_EXERCISE OBJECTIVE_
The reply should be an exact transcription of every record.

_EXERCISE DATA_
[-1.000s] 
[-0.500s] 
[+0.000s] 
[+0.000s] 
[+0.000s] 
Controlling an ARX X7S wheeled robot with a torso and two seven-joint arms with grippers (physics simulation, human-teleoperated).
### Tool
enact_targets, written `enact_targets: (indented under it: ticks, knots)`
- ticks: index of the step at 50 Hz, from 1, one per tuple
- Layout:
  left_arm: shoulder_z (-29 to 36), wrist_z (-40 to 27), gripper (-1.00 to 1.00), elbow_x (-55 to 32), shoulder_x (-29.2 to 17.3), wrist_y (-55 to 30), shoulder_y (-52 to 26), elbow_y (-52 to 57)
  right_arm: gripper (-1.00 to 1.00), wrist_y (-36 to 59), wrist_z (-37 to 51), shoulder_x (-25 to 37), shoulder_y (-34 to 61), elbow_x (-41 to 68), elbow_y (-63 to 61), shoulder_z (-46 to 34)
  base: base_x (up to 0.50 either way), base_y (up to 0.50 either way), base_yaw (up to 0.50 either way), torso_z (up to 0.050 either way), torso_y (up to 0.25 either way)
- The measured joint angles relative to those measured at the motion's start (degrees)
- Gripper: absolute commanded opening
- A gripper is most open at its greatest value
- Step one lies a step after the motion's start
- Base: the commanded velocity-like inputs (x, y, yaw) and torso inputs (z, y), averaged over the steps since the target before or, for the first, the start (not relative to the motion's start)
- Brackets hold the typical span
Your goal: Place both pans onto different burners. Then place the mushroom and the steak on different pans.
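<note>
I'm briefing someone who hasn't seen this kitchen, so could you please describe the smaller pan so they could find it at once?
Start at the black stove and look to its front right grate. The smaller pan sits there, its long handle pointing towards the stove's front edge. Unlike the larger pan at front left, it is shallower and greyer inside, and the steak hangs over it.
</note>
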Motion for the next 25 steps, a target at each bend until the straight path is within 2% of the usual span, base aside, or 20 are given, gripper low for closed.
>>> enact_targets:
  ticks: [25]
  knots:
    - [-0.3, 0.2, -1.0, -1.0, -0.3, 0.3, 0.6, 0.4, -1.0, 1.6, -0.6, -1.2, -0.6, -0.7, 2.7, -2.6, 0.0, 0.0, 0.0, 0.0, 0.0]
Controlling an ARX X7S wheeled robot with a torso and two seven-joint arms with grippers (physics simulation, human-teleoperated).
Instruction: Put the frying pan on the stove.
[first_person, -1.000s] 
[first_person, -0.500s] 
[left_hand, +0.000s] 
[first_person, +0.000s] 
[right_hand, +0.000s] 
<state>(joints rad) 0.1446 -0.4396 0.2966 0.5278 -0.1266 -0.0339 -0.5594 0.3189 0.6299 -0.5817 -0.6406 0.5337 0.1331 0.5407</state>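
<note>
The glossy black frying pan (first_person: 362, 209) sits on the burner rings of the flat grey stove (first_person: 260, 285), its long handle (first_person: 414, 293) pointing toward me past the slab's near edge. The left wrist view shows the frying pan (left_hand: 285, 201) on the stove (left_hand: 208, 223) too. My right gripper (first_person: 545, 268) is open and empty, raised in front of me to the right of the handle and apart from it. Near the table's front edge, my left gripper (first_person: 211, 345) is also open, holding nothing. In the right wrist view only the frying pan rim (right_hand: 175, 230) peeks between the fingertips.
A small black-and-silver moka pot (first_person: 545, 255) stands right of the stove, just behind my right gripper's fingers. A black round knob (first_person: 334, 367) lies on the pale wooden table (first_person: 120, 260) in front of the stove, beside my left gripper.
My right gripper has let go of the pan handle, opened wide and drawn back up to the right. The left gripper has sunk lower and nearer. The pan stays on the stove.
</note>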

_RESPONSE TO THE EXERCISE_
[-1.000s] 
[-0.500s] 
[+0.000s] 
[+0.000s] 
[+0.000s] 
Controlling an ARX X7S wheeled robot with a torso and two seven-joint arms with grippers (physics simulation, human-teleoperated).
### Tool
enact_targets, written `enact_targets: (indented under it: ticks, knots)`
- ticks: index of the step at 50 Hz, from 1, one per tuple
- Layout:
  left_arm: shoulder_z (-29 to 36), wrist_z (-40 to 27), gripper (-1.00 to 1.00), elbow_x (-55 to 32), shoulder_x (-29.2 to 17.3), wrist_y (-55 to 30), shoulder_y (-52 to 26), elbow_y (-52 to 57)
  right_arm: gripper (-1.00 to 1.00), wrist_y (-36 to 59), wrist_z (-37 to 51), shoulder_x (-25 to 37), shoulder_y (-34 to 61), elbow_x (-41 to 68), elbow_y (-63 to 61), shoulder_z (-46 to 34)
  base: base_x (up to 0.50 either way), base_y (up to 0.50 either way), base_yaw (up to 0.50 either way), torso_z (up to 0.050 either way), torso_y (up to 0.25 either way)
- The measured joint angles relative to those measured at the motion's start (degrees)
- Gripper: absolute commanded opening
- A gripper is most open at its greatest value
- Step one lies a step after the motion's start
- Base: the commanded velocity-like inputs (x, y, yaw) and torso inputs (z, y), averaged over the steps since the target before or, for the first, the start (not relative to the motion's start)
- Brackets hold the typical span
Your goal: Place both pans onto different burners. Then place the mushroom and the steak on different pans.
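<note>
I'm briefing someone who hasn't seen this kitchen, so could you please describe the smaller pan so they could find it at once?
Start at the black stove and look to its front right grate. The smaller pan sits there, its long handle pointing towards the stove's front edge. Unlike the larger pan at front left, it is shallower and greyer inside, and the steak hangs over it.
</note>
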Motion for the next 25 steps, a target at each bend until the straight path is within 2% of the usual span, base aside, or 20 are given, gripper low for closed.
>>> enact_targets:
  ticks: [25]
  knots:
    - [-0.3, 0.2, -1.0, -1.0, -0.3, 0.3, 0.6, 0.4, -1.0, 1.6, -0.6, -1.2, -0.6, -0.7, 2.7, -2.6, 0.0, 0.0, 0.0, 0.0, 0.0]
Controlling an ARX X7S wheeled robot with a torso and two seven-joint arms with grippers (physics simulation, human-teleoperated).
Instruction: Put the frying pan on the stove.
[first_person, -1.000s] 
[first_person, -0.500s] 
[left_hand, +0.000s] 
[first_person, +0.000s] 
[right_hand, +0.000s] 
<state>(joints rad) 0.1446 -0.4396 0.2966 0.5278 -0.1266 -0.0339 -0.5594 0.3189 0.6299 -0.5817 -0.6406 0.5337 0.1331 0.5407</state>
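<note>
The glossy black frying pan (first_person: 362, 209) sits on the burner rings of the flat grey stove (first_person: 260, 285), its long handle (first_person: 414, 293) pointing toward me past the slab's near edge. The left wrist view shows the frying pan (left_hand: 285, 201) on the stove (left_hand: 208, 223) too. My right gripper (first_person: 545, 268) is open and empty, raised in front of me to the right of the handle and apart from it. Near the table's front edge, my left gripper (first_person: 211, 345) is also open, holding nothing. In the right wrist view only the frying pan rim (right_hand: 175, 230) peeks between the fingertips.
A small black-and-silver moka pot (first_person: 545, 255) stands right of the stove, just behind my right gripper's fingers. A black round knob (first_person: 334, 367) lies on the pale wooden table (first_person: 120, 260) in front of the stove, beside my left gripper.
My right gripper has let go of the pan handle, opened wide and drawn back up to the right. The left gripper has sunk lower and nearer. The pan stays on the stove.
</note>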

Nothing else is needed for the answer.